Он молчал, ожидая, что я сама как-то прокомментирую происходящее.

– Мою подругу убили. Не знаю, кто и как. Сейчас расскажут.

Матвей отложил гитару. Кому-то нужно умереть, чтобы он перестал бренчать.

– Вы близко дружили?

Я не знаю. Близко ли мы дружили? Мой бывший парень ушёл к ней, но потом бросил и её. Сначала я её ненавидела, а потом, как это часто бывает, мы сошлись на общем интересе: ненависти к тому, кто кинул нас обеих. Мы бродили по городу целыми ночами. Она рассказывала о нём, и я рассказывала о нём. Мы пили вино, лёжа на теннисном столе, а потом шли к ней и спали под одним одеялом, обнявшись. Несколько раз мы целовались, но не из-за страсти, а ради интереса. Близко ли мы дружили?

– Достаточно близко, – ответила я и повернулась к монитору.

«Да мы пока сами толком ничего не знаем. Её нашли дома, с проломленной головой. Пока это всё. Думаю, скоро нас всех на допросы потащат».

Мы с Матвеем лежим на кровати.

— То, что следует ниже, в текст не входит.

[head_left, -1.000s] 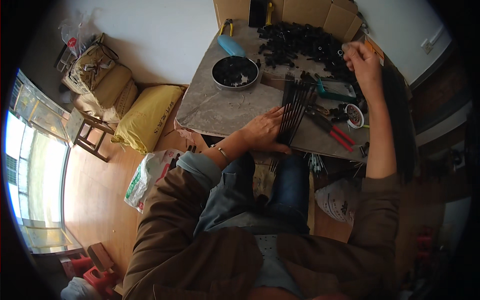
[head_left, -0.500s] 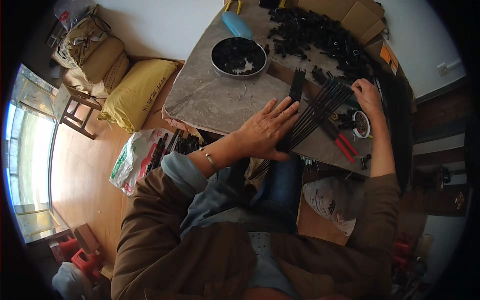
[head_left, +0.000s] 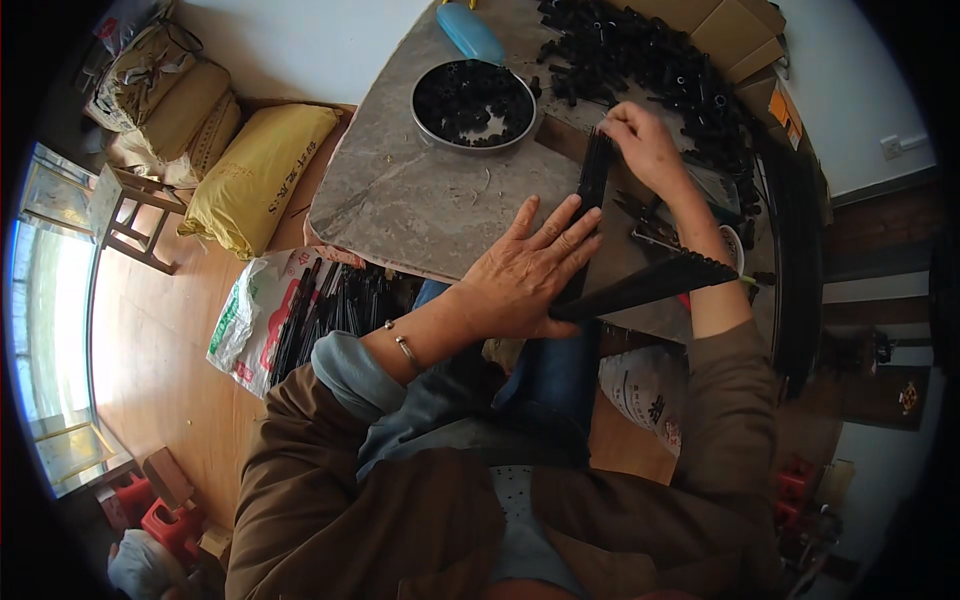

Темно, за окном ливень, настолько сильный, что видно только размытые пятна фонарей. Пелена. Я лежу у него на груди, мне так спокойнее и теплее. Большую часть времени он вызывает у меня только раздражение, но не ночью, когда вокруг темень, за окном водопад, а за двести километров отсюда в морге лежит моя мёртвая подруга.

Зачем им вызывать меня на допрос? Что полезного я им скажу? Я не видела Олю с тех пор, как поступила в универ. У меня другая жизнь, и я ни капельки не скучаю по старым знакомым. Это была та ещё компашка.

Нас мало что объединяло, кроме того, что каждого отвергли все остальные компании подростков. В школе меня терпеть не могли, у себя на районе друзей я тоже не завела. Не то что бы я стремилась – я понятия не имела, о чём говорить с упырями и упырихами, хлещущими пиво, гогочущими и сосущимися в тёмных подъездах. Это вызывало у меня неосознанное отвращение, оттого вдвойне смешно, что в итоге я прибилась к точно таким же отщепенцам, только разряженным в яркие шмотки.

Пирсинг, разноцветные волосы, значки, вещи в чёрно-розовую и чёрно-белую шашечку. Тогда мы были ещё с чистой кожей, без татуировок. Мерились количеством и оригинальностью проколов на лице. Губы, брови, нос. Щёки. Язык. Уздечка под языком.

Мы пили дешёвые коктейли, смесь спирта и очистителя стёкол с ягодным привкусом. Потребляли их литрами. За вечер на человека уходило по шесть-семь банок. Я не спрашиваю себя, откуда у меня гастрит.

Мы трахались друг с другом, особо не переживая насчёт венерических болезней или того, какое это производит впечатление. Менялись партнёрами, как в свингер-клубе. Да мы и были свингер-клубом. Я не могу вспомнить ни одного нашего разговора хоть о чём-то: музыка, фильмы, книги, да хоть что-нибудь. Мы трахались, а затем обсуждали: как, когда и с кем.

И мы действительно мнили себя лучше гопников, которые тусовались у пивных киосков, гоготали и начищали друг другу морды. Мы считали их отбросами, выродками. Ровно то же самое они думали о нас.

Мне удалось вырваться и свалить, но болото позвало меня обратно.